Erzincan’ın Kemaliye ilçesine bağlı Başbağlar köyünde 5 Temmuz 1993 tarihinde meydana gelen terör saldırısında hayatını kaybeden 33 vatandaş, düzenlenen törenle anıldı.


Kur’an-ı Kerim tilaveti ile başlayan programda konuşan Başbağlar Köyü Muhtarı Ali Akpınar, "Bundan tam 31 yıl önce, 5 temmuz 1993 pazartesi günü akşam ezanı okunduğu vakitte, köyümüze gelen hain teröristlerin köyümüzde soykırımı andıran bir katliam sonucunda şehit ettikleri 33 vatandaşımız için düzenlenen anma törenimize iştirak ederek acımızı paylaşan tüm konuklarımızı şehitlerin huzurunda saygıyla selamlıyorum. 2 temmuz 1993 tarihinde önceden hazırlanmış ve kurgulanmış olarak sahneye konulan Sivas Madımak otelinde ve üç gün sonra köyümüzde yapılan katliamın asıl amacının milletimizin birlik ve bütünlüğüne, vatandaşlarımız arasına ayrılık tohumları atarak devletimizi zayıf düşürmek suretiyle bölmek olduğu günümüze kadar yapılan tüm terör saldırılarında açıkça görülmüştür. Yaşadığımız bu katliamın üzerinden 31 yıl geçmesine rağmen Başbağlar köyü mazlumları, hâlâ yitirilen haklarını, kaybedilmiş canların kanlarının yerde kalmaması için, bu katliamın sorumlularının adalet önünde hesap vermeleri için hukuki mücadelesini bugüne kadar meşru zeminlerde devam ettirmiştir” dedi.

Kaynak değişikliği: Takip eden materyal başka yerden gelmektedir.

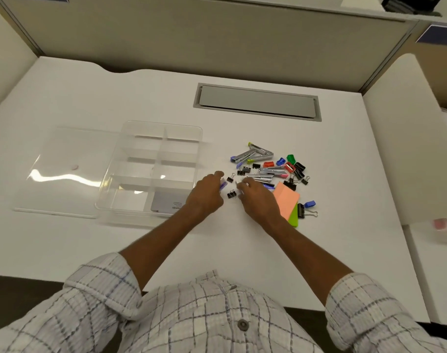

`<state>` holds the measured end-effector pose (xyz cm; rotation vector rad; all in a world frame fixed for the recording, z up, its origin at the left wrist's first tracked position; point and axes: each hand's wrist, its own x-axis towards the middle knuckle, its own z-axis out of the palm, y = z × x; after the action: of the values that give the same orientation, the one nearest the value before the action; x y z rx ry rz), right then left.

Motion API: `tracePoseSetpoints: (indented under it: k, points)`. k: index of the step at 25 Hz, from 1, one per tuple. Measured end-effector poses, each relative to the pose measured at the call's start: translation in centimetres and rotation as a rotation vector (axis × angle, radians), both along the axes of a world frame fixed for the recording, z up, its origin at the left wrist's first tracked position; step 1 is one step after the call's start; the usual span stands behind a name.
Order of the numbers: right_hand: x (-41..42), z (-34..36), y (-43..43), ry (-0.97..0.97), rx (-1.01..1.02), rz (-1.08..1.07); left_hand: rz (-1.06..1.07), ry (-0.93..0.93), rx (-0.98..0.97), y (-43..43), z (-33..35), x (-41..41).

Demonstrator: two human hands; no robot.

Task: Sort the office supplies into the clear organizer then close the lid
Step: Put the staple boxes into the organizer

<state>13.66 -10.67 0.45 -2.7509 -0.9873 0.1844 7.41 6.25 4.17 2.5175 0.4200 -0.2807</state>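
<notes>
left hand (pixel 207 193) by the organizer's right wall, fingers curled, pinching a small purple piece (pixel 224 186) at the fingertips. right hand (pixel 258 197) just beside it, knuckles up, fingers bent down onto the desk at the near edge of the pile; cannot tell whether it has hold of anything. small black binder clip (pixel 231 194) on the desk between the two hands, touching neither.

clear organizer (pixel 130 154) left of centre on the white desk (pixel 242 250), lid (pixel 64 161) swung open and lying flat to its left. compartments in two columns; a grey card (pixel 166 203) lies in the nearest right one, the rest look bare.

pile of supplies right of the organizer: silver staplers (pixel 255 155), black binder clips, small red, blue, green and black plastic pieces mixed together. orange sticky notes (pixel 286 200) overlap green sticky notes (pixel 293 219) at the near side, partly under the right wrist. large binder clip (pixel 302 210) just beside them.

grey hatch (pixel 256 101) set in the desk farther back.
</notes>
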Motion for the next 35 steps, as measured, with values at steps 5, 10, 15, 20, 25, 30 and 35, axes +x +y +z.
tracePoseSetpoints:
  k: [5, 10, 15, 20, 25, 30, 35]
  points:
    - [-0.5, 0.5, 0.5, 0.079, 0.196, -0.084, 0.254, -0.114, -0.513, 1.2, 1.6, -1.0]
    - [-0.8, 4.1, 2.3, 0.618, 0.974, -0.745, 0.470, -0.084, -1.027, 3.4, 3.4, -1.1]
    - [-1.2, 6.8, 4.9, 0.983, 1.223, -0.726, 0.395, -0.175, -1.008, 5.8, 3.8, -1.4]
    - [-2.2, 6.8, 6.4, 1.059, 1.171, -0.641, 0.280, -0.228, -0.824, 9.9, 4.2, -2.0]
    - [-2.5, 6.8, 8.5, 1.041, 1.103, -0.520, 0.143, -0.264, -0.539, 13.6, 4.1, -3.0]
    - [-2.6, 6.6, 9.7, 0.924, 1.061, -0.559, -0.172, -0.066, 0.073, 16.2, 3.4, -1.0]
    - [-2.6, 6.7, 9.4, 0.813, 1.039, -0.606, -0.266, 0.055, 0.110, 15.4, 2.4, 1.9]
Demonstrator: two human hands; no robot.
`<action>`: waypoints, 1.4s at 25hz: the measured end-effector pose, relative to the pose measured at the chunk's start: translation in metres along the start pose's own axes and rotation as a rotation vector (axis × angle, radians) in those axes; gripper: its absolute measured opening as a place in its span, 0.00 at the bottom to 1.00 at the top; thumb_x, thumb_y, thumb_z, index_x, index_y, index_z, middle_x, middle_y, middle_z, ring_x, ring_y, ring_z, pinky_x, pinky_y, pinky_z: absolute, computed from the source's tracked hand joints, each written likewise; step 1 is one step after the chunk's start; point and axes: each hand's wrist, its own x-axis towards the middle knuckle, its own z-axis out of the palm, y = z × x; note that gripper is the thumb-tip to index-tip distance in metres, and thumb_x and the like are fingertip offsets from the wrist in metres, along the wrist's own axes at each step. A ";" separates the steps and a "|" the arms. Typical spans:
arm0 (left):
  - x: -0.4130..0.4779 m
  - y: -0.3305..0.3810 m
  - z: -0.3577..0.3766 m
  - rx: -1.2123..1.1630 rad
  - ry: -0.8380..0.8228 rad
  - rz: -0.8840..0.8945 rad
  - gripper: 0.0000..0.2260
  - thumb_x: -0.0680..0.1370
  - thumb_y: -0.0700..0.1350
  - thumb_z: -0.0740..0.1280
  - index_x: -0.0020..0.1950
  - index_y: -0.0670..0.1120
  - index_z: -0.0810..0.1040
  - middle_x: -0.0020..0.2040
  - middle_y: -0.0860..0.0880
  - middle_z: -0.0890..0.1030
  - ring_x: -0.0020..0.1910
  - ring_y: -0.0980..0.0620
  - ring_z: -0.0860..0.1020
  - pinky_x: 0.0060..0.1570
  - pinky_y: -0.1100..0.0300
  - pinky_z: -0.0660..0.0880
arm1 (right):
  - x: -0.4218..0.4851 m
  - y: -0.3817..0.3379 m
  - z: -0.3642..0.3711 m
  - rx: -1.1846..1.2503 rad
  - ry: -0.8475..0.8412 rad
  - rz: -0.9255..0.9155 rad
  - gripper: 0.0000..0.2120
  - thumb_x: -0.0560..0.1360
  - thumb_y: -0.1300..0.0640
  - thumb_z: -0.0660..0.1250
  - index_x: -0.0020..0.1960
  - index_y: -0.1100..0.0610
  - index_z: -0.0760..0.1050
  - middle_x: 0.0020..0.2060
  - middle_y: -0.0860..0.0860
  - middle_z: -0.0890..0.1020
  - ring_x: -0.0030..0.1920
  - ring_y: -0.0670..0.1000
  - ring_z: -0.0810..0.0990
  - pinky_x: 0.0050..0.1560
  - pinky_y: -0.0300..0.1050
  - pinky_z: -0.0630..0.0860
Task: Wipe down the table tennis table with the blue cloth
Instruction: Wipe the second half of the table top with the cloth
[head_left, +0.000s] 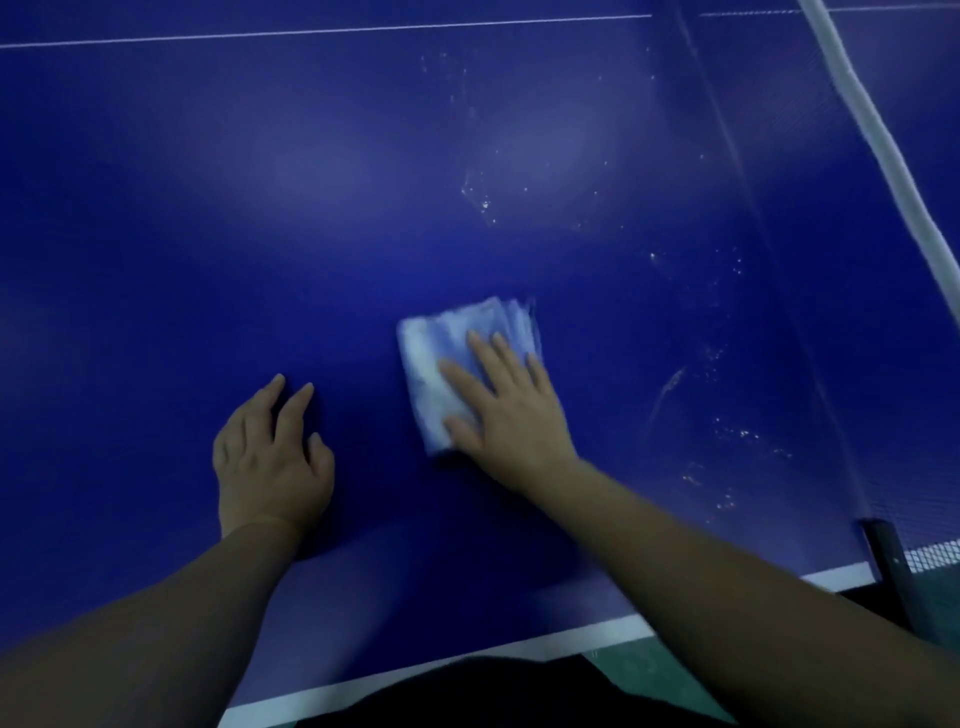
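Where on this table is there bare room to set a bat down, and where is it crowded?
Bare table runs left of the left hand and beyond both hands up to the white line. Crowded: right hand on cloth; wet streaks toward the net.

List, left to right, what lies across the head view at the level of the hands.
left hand resting on the table tennis table → blue cloth, pressed flat under the right hand → water droplets → net post
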 end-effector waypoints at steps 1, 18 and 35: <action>0.000 0.000 0.000 0.003 -0.003 0.004 0.23 0.78 0.45 0.61 0.74 0.49 0.67 0.76 0.47 0.62 0.74 0.44 0.59 0.74 0.44 0.53 | 0.014 0.018 -0.007 -0.002 -0.023 0.079 0.28 0.78 0.41 0.59 0.76 0.43 0.61 0.78 0.51 0.56 0.78 0.54 0.52 0.76 0.57 0.51; 0.000 -0.004 0.004 -0.017 0.026 0.052 0.23 0.78 0.46 0.61 0.74 0.49 0.66 0.76 0.47 0.61 0.75 0.45 0.58 0.74 0.44 0.53 | 0.010 0.028 -0.017 0.000 -0.017 0.327 0.26 0.80 0.43 0.58 0.77 0.44 0.60 0.79 0.52 0.54 0.79 0.53 0.51 0.75 0.55 0.50; 0.032 0.002 0.003 -0.014 0.166 0.161 0.20 0.75 0.42 0.66 0.67 0.43 0.74 0.69 0.41 0.70 0.66 0.39 0.69 0.66 0.41 0.63 | 0.060 0.054 -0.023 0.046 0.058 0.476 0.27 0.81 0.42 0.54 0.78 0.46 0.58 0.79 0.53 0.53 0.79 0.54 0.49 0.76 0.57 0.49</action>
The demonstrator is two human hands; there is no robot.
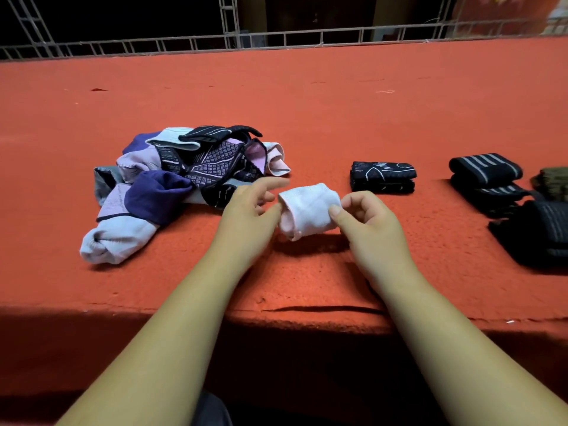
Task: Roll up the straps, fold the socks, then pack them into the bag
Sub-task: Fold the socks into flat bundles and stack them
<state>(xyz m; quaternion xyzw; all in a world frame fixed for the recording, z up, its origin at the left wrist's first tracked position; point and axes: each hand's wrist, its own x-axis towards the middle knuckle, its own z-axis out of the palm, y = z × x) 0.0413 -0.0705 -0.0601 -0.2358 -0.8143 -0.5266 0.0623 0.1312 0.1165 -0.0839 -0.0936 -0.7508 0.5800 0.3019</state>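
Observation:
A folded white sock (309, 210) is held just above the red carpeted surface (307, 103). My left hand (250, 207) pinches its left end with the thumb, the index finger pointing out. My right hand (365, 216) pinches its right end with curled fingers. To the left lies a heap of unfolded socks (172, 186) in purple, lilac, white and black patterns. A folded black patterned sock (382, 176) lies to the right. Rolled black striped straps (488, 176) sit further right.
More dark straps (534, 232) lie at the right edge, beside an olive rolled item (553, 182). The carpet's front edge (307, 315) drops off near my forearms. A metal railing (276, 38) runs along the far side. No bag is in view.

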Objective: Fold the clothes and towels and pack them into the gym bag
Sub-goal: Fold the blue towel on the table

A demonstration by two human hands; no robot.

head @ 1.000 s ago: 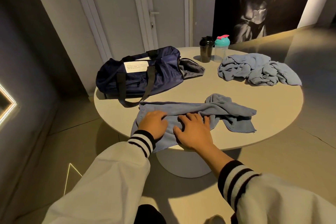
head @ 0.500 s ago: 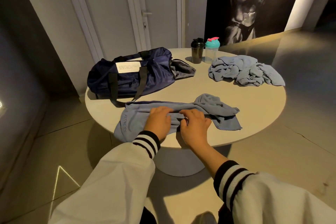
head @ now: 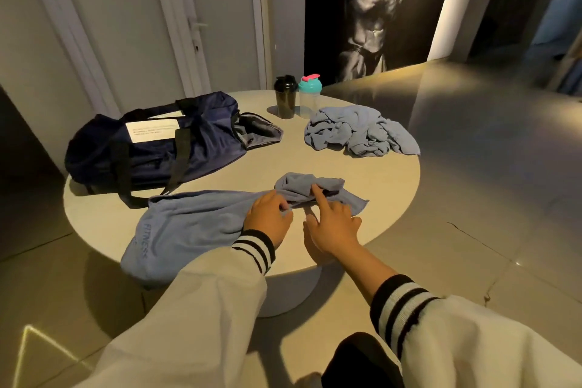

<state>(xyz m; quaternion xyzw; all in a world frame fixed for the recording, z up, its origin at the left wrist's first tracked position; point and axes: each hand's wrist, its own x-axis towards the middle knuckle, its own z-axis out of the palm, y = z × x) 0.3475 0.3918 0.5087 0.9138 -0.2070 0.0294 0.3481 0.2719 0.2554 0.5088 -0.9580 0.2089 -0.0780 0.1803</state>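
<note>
My left grip [head: 267, 217] sits nearest me. Its striped cuff [head: 255, 247] lies over the near rim of the worktop [head: 362, 173], the knuckles are up, and the fingertips are curled in, pinching a fold at the middle of the blue towel [head: 195, 227]. The right grip [head: 333, 224] is just beside it, palm down and released. Its forefinger is stretched forward onto the bunched right end of the towel and its thumb is splayed toward the left grip; it clasps nothing.

The towel lies across the near part of the worktop. Its left end droops over the rim and shows the lettering FITNESS; its right end is rumpled into a lump under my forefinger.

A second ago both palms lay flat, side by side, on the towel's middle. Half a second ago the fingertips had drawn together. Since then the right end, which had trailed out loosely to the right, has gathered in close to my fingers, and more of the left end hangs off the edge.

Farther back on the left lies the navy gym bag [head: 151, 151], on its side with its mouth open toward the centre. On the right is a crumpled blue heap of cloth [head: 359, 132], well apart from the towel. Behind these, at the far rim, a black shaker [head: 285, 98] and a teal-lidded bottle [head: 310, 94] stand upright side by side.
</note>
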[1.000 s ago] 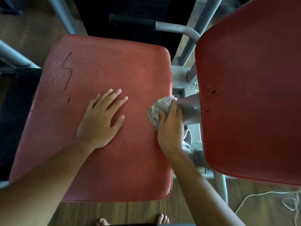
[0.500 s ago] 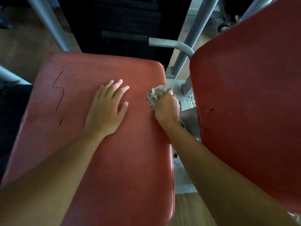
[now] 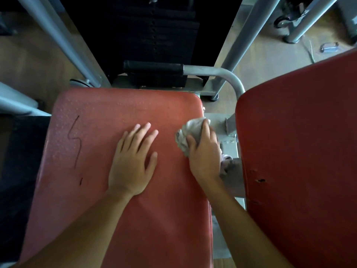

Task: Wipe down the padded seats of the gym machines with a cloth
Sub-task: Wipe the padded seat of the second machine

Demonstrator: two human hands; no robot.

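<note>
Head view: at frame centre the left hand [image 3: 133,161] lies flat, fingers straight, on the red seat [image 3: 92,136]. Just right of it, the right hand [image 3: 204,153] grips a crumpled grey cloth [image 3: 188,132] at the seat's right edge. A second red pad [image 3: 299,151] fills the right side; a black-gripped handle [image 3: 152,67] lies above.

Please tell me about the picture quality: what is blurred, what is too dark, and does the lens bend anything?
Head view: the right hand and the cloth look slightly motion-blurred, while the left hand is sharper. Head view: the weight stack is too dark to show detail. Head view: the frame tubes splay outward, a wide-angle effect.
</note>
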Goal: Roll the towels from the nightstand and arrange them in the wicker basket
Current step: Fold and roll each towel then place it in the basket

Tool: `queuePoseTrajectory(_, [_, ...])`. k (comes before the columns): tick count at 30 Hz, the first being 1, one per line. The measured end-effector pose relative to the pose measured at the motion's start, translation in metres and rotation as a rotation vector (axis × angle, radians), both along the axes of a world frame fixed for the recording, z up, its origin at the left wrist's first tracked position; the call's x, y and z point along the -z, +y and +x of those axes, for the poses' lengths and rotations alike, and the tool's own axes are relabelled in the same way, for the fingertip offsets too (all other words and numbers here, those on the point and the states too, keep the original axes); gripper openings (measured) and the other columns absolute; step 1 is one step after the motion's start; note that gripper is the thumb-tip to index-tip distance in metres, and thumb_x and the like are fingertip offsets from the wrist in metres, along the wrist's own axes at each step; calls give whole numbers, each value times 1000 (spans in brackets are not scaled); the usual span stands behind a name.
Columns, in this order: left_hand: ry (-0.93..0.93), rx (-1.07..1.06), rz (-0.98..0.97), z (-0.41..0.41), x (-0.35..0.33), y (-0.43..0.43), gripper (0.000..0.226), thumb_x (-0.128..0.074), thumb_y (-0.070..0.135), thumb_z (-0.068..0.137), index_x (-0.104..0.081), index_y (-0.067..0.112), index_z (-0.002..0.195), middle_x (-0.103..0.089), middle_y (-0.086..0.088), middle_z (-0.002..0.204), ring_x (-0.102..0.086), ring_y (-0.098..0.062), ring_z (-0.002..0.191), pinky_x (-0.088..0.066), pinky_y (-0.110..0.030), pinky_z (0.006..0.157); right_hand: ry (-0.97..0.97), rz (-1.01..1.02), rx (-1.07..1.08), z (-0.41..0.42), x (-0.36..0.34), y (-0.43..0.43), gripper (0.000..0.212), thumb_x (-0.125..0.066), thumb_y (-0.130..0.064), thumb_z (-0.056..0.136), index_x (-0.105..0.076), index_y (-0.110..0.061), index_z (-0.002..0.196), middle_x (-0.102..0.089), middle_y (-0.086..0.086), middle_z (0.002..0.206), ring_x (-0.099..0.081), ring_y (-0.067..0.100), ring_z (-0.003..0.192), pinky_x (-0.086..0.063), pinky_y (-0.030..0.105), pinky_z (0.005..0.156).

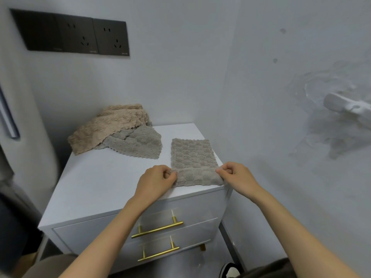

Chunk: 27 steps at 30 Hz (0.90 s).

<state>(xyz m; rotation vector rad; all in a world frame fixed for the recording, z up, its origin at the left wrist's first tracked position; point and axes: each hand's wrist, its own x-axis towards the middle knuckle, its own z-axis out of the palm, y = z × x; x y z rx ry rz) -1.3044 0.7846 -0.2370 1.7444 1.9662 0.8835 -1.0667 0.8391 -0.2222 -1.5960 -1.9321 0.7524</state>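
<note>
Your left hand [158,178] and right hand [235,175] each pinch the near edge of the grey towel [192,155] lying at the nightstand's [112,177] front right, seemingly starting its roll, which likely calls for turning both ends away evenly.

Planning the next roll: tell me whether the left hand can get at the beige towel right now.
Probably yes. Only bare nightstand top lies between the left hand and the beige towel at the back left. But that hand pinches the flat towel and must let go first.
</note>
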Motion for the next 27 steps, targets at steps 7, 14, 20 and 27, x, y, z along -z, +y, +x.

Cumhurbaşkanı Recep Tayyip Erdoğan başta olmak üzere siyasilerin ve bürokratların gönderdiği taziye mesajlarının okunduğu törende konuşan Erzincan Valisi Hamza Aydoğdu Başbağlar katliamını unutmanın, yaşanan acıyı tarifin mümkün olmadığını söyledi.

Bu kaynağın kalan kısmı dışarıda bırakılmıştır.